If someone had asked her just a few weeks ago what she thought of the world, she said she would have answered in terms of Marti, would have told everyone that she found the universe perfectly horrible and mad. How she came to fall in love when she did, when everything else was still so ridiculously hard, she had no idea.
She pointed once more toward Benchere’s sculpture and spoke this time of Deyna, described how everyone noticed the way Benchere was with her; attentive and comfortable, catching himself and retreating, coming forward and
backing off. It was impossible not to feel for his resistance. What she wanted was for him to understand, “It’s alright to miss mom. And it’s alright to be happy. I wouldn’t have told you before. I didn’t think so myself for a long time, but really, dad, things happen and it’s ok.”

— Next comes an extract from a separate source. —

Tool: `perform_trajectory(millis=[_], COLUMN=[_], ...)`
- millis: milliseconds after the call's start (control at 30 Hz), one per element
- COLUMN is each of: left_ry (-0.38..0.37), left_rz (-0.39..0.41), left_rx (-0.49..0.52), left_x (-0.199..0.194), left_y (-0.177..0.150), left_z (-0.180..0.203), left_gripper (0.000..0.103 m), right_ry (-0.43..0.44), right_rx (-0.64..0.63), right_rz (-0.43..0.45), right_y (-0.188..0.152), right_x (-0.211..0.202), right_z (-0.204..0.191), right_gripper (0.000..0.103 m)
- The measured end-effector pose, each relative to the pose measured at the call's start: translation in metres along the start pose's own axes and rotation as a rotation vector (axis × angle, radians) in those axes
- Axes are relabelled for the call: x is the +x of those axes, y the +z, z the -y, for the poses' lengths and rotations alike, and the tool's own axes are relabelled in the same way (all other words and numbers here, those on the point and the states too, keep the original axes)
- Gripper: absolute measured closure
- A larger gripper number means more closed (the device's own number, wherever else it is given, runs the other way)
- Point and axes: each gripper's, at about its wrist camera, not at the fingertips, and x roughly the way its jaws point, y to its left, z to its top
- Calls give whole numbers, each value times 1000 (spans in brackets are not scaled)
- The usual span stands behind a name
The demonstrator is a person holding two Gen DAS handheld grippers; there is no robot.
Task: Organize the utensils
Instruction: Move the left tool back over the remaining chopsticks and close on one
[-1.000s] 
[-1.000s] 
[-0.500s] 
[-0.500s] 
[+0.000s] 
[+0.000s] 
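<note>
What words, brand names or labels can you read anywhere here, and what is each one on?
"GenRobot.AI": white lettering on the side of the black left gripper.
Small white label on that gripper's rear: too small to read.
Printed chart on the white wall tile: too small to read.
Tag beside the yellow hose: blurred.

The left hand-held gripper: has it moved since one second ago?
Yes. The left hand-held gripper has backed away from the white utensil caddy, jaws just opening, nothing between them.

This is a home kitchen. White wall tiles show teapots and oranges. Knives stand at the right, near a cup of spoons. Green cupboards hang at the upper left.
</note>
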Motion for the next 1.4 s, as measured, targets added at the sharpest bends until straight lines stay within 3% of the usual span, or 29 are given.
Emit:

Benchere listened only because it was Zooie. When she finished he wiped his hands on his shorts and said, “I appreciate, but not everything that happens is ok.” The sand ants circled and Jazz gave chase. Benchere told Zooie then about the night Deyna came to his tent, spoke of how he lay in the dark, silent against the sound of his name being called. When Deyna joined him on the cot he remained quiet, hoping even though he knew.
“What did you know, dad?”
“I knew it wasn’t her.”
On the roof of the storefront now, as Deyna is lighter and able to climb up through the beams, she moves above Benchere on the ladder as he huffs and hoists and slides the wooden sheets into place. Working in concert, Benchere feels the progression, yet tries to disregard as Deyna finishes. He helps her climb down, her legs slipping into the space between his arms and chest. “There then,” Benchere backs away, dusts off his shirt and rubs twice at his chin. For a moment he thinks to say more, only to leave things where they started, in the pit of his belly.
Kayla is there, beside Zooie. Both watch Benchere before turning their heads as Jazz barks at the sound of something in the distance. Rose on the hillside shifts his binoculars while Jazz gives chase. What now? Benchere studies Jazz, looks up just as three small planes are crossing the horizon, passing over the hills and coming in to land.
16.
ROSE LEANS FROM HIS CHAIR AND HANDS STERN A PIECE of cheese. “Well now,” he says.
“Look here.”
“What do you suppose?”
“If I had to guess.”
“I’d say it’s not tourists.”
“Or journalists.” Stern flicks sand from his Gouda. Rose has opened a file for each of the seven additional sculptures, charts the consequence in the pages of his report. Stern finishes his cheese, squints down the hill and the planes now landing. “It’s hot,” he says of the weather.